$11bn needed for malaria control

Andrew Jack | 24 Jan 2024
Financial Times

A group of government and business leaders will on Friday unveil a plan to sharply reduce the impact of malaria in the developing world. The Malaria Implementation Support Team plans to rapidly boost prevention and treatment measures in the 30 African countries most hard hit by malaria, which causes more than a million deaths and very large numbers of hospital admissions each year.

A report by McKinsey & Company and Malaria No More estimates that such a scale-up of malaria controls would require $11bn in donor funding over five years.

The move marks a fresh effort to reinvigorate the fight to eradicate malaria, using a series of well-tested approaches including the distribution of bed nets, indoor spraying with pesticides and combination drug therapies.

It follows long-standing frustration that malaria continues to cause widespread personal and economic damage, despite frequent political pressure, growing funds and a number of existing organisations working to tackle the parasite.

The new malaria team, to be announced at the World Economic Forum in Davos, will be jointly chaired by the head of the World Health Organisation, Ethiopia's health minister, and Malaria No More, a business-led group.

It will work closely with Roll Back Malaria, the existing multi-lateral coordinating body, as well as the Global Fund to fight Aids, TB and Malaria, the World Bank, Unicef and the Bill & Melinda Gates Foundation.

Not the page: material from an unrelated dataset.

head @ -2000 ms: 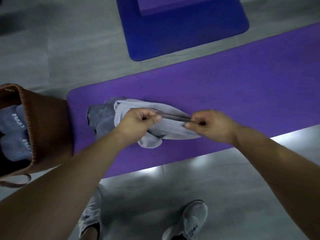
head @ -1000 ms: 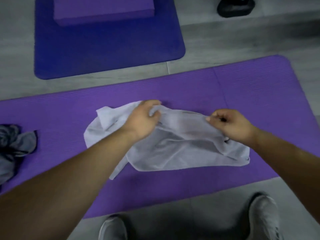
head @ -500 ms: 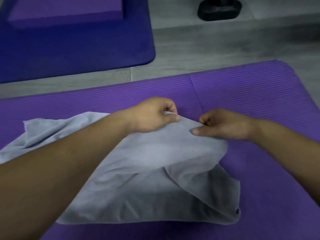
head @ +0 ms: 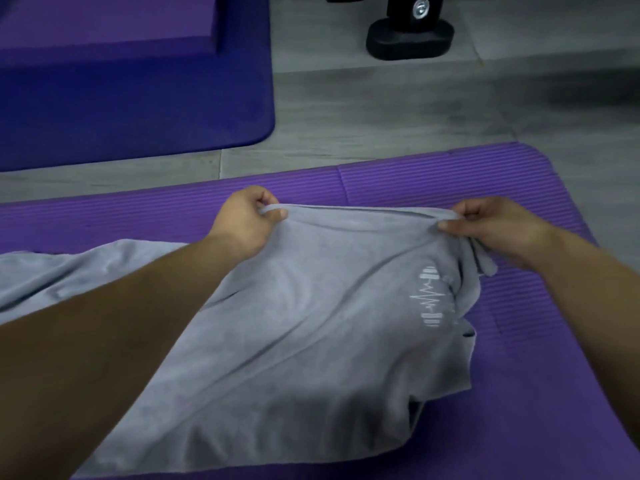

Rajat Gupta from McKinsey, which drew up the new estimate of costs, and who also chairs the Global Fund, said past efforts had failed because the groups involved "represented the interests and politics of the organisations they came from and were not answerable to the common task in hand."

He said: "We have pretty much all the tools to aggressively control the disease and reduce or eliminate mortality, but it has not been done."

The Gates Foundation last autumn offered fresh funding as part of a long-term objective to eradicate malaria.